Argon2 vs Other Hashing Algorithms

It helps to understand where Argon2 sits relative to the algorithms you might encounter in existing systems.

MD5 and SHA-256 are general-purpose cryptographic hash functions, not password hashing functions. They are fast by design, which makes them appropriate for file integrity checks and digital signatures but completely wrong for password storage. If you are using either for passwords, that needs to change. The MD5 Hash Generator and SHA-256 Hash Generator on this site are useful for checksums, data verification, and non-security contexts where speed is a feature rather than a liability.

bcrypt is an older adaptive password hashing function that has served reasonably well for decades. It has a memory limit of 4 KB per computation by design, which makes it more vulnerable to GPU-based attacks than Argon2 since modern GPUs have no trouble handling that memory footprint at scale. bcrypt is still acceptable for existing systems, but Argon2id is the better choice for anything new.

scrypt improved on bcrypt by adding configurable memory cost, but the parameter interaction is less intuitive and it has some implementation pitfalls. Argon2 supersedes it for new work.

PBKDF2 is still widely used because it is built into many standard libraries and complies with certain regulatory requirements. It is significantly weaker against GPU attacks than Argon2 because it has no memory hardness. NIST still approves it, so you will encounter it in compliance contexts, but it is not the right choice if you have freedom to select your own algorithm.

Practical Notes for Implementation

The hash output from Argon2 includes the variant, version, parameters, salt, and hash value all encoded in a single string. This means you do not need to store the parameters separately. When you verify a password later, the algorithm reads everything it needs from the stored hash string.

Generate a new random salt for every password. Never reuse salts. The tool handles salt generation automatically, but if you are implementing Argon2 in your own codebase, use a cryptographically secure random number generator for salt creation. Do not use predictable values.

For web application implementation, the reference implementation is available for C, and well-maintained bindings exist for most major languages including Python (argon2-cffi), Node.js (argon2 package), PHP (password_hash with PASSWORD_ARGON2ID since PHP 7.3), Go (golang.org/x/crypto/argon2), and Java (de.mkammerer/argon2-jvm).

Frequently Asked Questions

Which Argon2 variant should I use for password storage?

Argon2id is the recommended default for password storage in web applications. It combines resistance to side-channel attacks with strong resistance to GPU-based brute-force attacks. OWASP explicitly recommends Argon2id as the first choice for new systems.

What memory and time cost settings should I use?
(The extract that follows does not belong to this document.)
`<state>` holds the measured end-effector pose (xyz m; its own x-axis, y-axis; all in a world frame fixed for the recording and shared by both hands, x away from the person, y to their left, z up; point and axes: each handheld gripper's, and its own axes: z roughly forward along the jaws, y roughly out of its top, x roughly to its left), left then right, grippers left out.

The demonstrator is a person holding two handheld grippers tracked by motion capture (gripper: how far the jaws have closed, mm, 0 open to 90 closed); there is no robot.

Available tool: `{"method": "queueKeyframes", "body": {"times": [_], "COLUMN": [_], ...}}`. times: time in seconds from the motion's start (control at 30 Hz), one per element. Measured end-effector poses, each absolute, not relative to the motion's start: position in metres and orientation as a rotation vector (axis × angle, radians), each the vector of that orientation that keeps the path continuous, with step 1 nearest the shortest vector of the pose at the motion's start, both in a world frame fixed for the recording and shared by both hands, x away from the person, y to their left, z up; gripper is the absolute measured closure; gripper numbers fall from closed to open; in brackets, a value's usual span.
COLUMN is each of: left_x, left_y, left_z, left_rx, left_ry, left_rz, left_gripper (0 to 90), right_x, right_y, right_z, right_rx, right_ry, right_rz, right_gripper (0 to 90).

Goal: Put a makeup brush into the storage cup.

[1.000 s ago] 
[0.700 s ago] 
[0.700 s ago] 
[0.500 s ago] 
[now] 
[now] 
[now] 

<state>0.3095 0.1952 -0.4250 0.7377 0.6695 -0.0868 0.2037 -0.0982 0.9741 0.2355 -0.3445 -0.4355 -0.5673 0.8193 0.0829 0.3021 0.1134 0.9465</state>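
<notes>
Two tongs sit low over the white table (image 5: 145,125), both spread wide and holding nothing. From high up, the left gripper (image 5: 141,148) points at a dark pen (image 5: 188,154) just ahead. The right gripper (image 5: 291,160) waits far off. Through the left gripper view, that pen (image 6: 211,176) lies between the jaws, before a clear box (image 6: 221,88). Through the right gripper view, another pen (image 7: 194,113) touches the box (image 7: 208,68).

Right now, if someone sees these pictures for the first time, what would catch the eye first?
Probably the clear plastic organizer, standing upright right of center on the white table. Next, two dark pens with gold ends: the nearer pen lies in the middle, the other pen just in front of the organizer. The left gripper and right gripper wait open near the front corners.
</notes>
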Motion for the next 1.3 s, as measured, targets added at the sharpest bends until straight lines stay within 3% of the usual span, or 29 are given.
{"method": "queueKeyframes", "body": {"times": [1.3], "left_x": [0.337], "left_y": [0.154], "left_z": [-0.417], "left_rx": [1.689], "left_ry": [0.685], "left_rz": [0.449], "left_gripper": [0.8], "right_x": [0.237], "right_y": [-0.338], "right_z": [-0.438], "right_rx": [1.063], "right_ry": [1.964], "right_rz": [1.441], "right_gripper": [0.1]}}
OWASP recommends a minimum of 19 MB memory cost and a time cost of 2 for Argon2id as a baseline. The practical approach is to benchmark your production hardware and choose parameters that result in approximately 300 to 500 milliseconds per hash computation, then adjust as hardware improves over time.

Is this tool safe for testing real passwords?
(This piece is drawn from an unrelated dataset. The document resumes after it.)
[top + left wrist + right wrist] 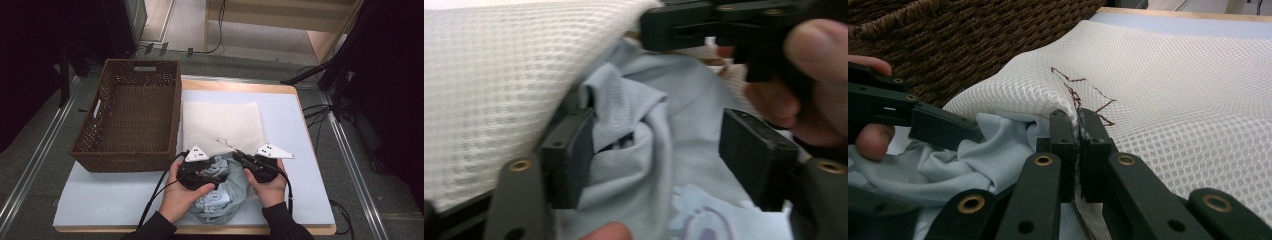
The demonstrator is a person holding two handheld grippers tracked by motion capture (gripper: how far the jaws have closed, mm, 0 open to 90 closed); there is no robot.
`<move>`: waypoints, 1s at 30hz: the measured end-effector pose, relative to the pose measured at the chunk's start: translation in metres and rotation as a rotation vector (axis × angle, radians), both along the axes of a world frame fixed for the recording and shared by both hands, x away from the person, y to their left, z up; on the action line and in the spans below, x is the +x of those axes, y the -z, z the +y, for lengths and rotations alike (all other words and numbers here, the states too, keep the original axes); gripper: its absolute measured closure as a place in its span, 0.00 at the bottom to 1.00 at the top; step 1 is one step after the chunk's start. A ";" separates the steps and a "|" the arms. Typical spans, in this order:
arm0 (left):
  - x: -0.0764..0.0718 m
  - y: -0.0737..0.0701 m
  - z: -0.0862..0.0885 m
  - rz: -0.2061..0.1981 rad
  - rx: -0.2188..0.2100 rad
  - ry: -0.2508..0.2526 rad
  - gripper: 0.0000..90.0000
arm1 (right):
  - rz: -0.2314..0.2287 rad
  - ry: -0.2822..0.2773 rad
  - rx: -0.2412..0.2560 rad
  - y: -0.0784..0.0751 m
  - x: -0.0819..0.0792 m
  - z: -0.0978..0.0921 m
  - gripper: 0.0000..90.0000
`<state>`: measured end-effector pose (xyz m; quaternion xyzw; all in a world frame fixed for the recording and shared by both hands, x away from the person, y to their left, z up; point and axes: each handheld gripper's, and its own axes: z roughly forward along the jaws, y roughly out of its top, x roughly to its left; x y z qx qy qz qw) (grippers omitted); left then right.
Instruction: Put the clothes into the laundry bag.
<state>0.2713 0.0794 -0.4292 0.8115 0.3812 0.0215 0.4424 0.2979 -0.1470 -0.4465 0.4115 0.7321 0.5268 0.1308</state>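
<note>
Two grippers sit close together at the near edge of the table, one in each of your hands, both working at the mouth of a white mesh bag.

Your right gripper has its jaws pressed together on the bag's edge, with the mesh pinched between them. A dark red thread zigzags across the mesh just beyond the jaw tips. In the high view this right gripper reaches toward the bag's near left corner, your right hand wrapped around its body.

Your left gripper stands with its jaws apart. A bunched fold of light blue shirt lies between them and touches the left jaw; the right jaw stands clear of the cloth. The white bag lies on the left side of that view, its edge resting over the shirt. In the high view your left hand holds this gripper just beside the right one.

The light blue shirt lies crumpled on the white mat between your hands, at the bag's near edge, with a pale printed design showing. Its upper part tucks under the lifted mesh edge.

A brown wicker basket stands to the left of the bag, touching its side.
</note>
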 end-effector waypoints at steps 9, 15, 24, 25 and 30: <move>-0.004 0.019 -0.028 -0.028 0.274 0.029 0.50 | 0.003 -0.010 -0.004 0.001 -0.001 0.002 0.97; -0.001 0.011 -0.019 0.004 0.159 -0.009 0.88 | 0.004 -0.016 0.008 -0.001 -0.002 0.004 0.97; 0.012 0.015 -0.015 -0.051 0.100 -0.221 0.89 | 0.005 -0.020 0.026 -0.003 -0.003 0.001 0.97; 0.013 0.020 -0.017 -0.041 0.115 -0.207 0.87 | 0.005 -0.020 0.026 -0.002 -0.003 0.001 0.97; 0.009 0.015 -0.015 -0.044 0.050 -0.136 0.52 | 0.007 -0.017 0.022 -0.002 -0.002 0.000 0.97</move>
The tool processes everything client-side in your browser. Nothing you enter is sent to any server. That said, for production security work, using controlled test values rather than real production passwords is generally good practice regardless of where the processing happens.

Can I use the output hash directly in my application?

The hash string this tool generates follows the standard Argon2 encoded format, which is compatible with most Argon2 libraries across languages. You can use it as a reference or for testing, but production hashing should happen server-side within your application using a trusted Argon2 library.